To do ▸
Output nothing but the line containing "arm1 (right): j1" and the lines after it through the end of the material below, each reproduced exactly.

Source data ▸
□ □ □ □ □
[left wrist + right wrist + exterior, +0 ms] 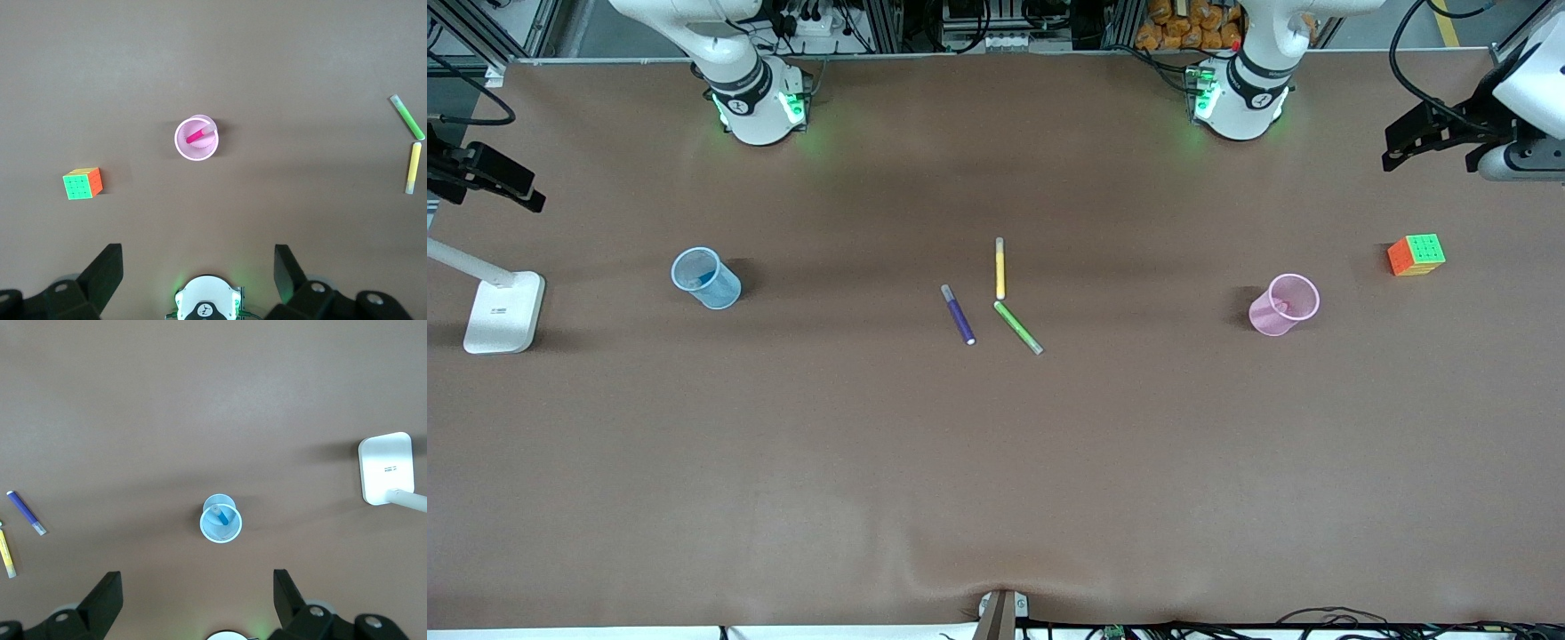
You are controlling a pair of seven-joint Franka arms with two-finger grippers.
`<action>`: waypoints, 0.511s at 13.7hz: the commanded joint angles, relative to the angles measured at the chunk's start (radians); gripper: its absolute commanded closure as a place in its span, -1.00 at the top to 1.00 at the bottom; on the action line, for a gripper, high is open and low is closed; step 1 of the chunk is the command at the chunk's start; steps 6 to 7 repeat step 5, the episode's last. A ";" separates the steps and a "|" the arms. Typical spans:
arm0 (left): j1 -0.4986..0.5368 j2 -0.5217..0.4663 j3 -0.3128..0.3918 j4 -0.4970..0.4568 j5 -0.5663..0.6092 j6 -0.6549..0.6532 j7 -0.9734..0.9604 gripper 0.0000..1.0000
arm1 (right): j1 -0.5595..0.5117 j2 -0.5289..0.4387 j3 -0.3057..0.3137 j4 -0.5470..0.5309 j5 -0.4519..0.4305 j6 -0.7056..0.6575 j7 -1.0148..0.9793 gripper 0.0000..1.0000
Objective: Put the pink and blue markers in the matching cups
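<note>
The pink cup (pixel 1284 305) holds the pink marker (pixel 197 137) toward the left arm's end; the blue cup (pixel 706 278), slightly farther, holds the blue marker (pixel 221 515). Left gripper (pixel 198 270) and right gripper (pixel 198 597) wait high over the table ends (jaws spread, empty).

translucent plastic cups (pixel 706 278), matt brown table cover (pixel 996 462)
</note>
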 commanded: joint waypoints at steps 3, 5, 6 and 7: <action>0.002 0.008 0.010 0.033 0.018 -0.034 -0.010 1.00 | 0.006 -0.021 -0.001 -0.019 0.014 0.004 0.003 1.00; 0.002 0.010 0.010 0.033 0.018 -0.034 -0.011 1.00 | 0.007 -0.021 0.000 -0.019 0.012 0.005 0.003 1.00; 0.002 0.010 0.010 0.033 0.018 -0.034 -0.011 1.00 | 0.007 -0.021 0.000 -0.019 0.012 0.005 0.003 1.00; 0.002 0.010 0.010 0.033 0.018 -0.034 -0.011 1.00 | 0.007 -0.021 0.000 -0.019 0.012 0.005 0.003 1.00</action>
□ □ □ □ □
Exercise answer ▸
arm1 (right): j1 -0.5595..0.5117 j2 -0.5289..0.4387 j3 -0.3057..0.3137 j4 -0.5470..0.5309 j5 -0.4519..0.4305 j6 -0.7056..0.6575 j7 -1.0148..0.9793 gripper 0.0000..1.0000
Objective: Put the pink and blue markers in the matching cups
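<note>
The pink cup (pixel 1284 305) holds the pink marker (pixel 197 137) toward the left arm's end; the blue cup (pixel 706 278), slightly farther, holds the blue marker (pixel 221 515). Left gripper (pixel 198 270) and right gripper (pixel 198 597) wait high over the table ends (jaws spread, empty).

translucent plastic cups (pixel 706 278), matt brown table cover (pixel 996 462)
</note>
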 commanded: joint waypoints at steps 3, 5, 6 and 7: <action>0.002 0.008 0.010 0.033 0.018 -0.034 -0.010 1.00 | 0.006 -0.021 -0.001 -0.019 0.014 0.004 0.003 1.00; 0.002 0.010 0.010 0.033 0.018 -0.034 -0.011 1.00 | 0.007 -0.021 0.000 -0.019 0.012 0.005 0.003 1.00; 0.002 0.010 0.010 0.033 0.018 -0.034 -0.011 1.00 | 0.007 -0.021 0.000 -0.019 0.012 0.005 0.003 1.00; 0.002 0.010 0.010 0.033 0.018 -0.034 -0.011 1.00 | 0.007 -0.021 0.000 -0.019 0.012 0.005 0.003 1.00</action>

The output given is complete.